**** DATA EXTRACT ****

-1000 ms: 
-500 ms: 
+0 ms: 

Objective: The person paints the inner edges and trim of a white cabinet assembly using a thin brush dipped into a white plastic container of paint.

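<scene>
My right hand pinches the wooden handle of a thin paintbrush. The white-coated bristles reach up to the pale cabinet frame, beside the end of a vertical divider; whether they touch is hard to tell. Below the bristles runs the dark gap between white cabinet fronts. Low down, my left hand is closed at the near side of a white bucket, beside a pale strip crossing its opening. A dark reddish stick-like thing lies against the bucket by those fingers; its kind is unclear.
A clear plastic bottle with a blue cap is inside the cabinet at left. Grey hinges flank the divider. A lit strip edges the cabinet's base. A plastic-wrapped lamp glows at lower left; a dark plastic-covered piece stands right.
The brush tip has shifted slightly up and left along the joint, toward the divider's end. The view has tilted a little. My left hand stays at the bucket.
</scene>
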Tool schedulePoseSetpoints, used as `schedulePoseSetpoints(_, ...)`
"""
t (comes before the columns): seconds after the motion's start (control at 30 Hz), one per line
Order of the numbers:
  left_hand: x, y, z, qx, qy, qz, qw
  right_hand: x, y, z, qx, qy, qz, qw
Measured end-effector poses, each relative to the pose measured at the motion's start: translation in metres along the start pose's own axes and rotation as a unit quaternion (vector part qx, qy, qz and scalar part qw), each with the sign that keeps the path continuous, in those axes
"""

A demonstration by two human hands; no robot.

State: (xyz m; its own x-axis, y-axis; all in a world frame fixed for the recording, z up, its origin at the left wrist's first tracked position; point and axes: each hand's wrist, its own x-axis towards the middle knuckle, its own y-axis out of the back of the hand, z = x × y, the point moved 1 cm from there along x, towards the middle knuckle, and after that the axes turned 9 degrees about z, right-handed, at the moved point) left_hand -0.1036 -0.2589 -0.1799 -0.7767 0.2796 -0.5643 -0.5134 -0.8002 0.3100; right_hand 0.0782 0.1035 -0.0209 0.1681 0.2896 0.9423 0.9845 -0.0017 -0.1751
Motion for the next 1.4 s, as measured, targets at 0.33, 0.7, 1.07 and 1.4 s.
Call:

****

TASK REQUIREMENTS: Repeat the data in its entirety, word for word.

EXERCISE OUTPUT:
-1000 ms: 
-500 ms: 
+0 ms: 

Objective: The person paints the inner edges and trim of a white cabinet assembly using a thin brush dipped into a white plastic container of paint.

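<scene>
My right hand pinches the wooden handle of a thin paintbrush. The white-coated bristles reach up to the pale cabinet frame, beside the end of a vertical divider; whether they touch is hard to tell. Below the bristles runs the dark gap between white cabinet fronts. Low down, my left hand is closed at the near side of a white bucket, beside a pale strip crossing its opening. A dark reddish stick-like thing lies against the bucket by those fingers; its kind is unclear.
A clear plastic bottle with a blue cap is inside the cabinet at left. Grey hinges flank the divider. A lit strip edges the cabinet's base. A plastic-wrapped lamp glows at lower left; a dark plastic-covered piece stands right.
The brush tip has shifted slightly up and left along the joint, toward the divider's end. The view has tilted a little. My left hand stays at the bucket.
</scene>
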Tool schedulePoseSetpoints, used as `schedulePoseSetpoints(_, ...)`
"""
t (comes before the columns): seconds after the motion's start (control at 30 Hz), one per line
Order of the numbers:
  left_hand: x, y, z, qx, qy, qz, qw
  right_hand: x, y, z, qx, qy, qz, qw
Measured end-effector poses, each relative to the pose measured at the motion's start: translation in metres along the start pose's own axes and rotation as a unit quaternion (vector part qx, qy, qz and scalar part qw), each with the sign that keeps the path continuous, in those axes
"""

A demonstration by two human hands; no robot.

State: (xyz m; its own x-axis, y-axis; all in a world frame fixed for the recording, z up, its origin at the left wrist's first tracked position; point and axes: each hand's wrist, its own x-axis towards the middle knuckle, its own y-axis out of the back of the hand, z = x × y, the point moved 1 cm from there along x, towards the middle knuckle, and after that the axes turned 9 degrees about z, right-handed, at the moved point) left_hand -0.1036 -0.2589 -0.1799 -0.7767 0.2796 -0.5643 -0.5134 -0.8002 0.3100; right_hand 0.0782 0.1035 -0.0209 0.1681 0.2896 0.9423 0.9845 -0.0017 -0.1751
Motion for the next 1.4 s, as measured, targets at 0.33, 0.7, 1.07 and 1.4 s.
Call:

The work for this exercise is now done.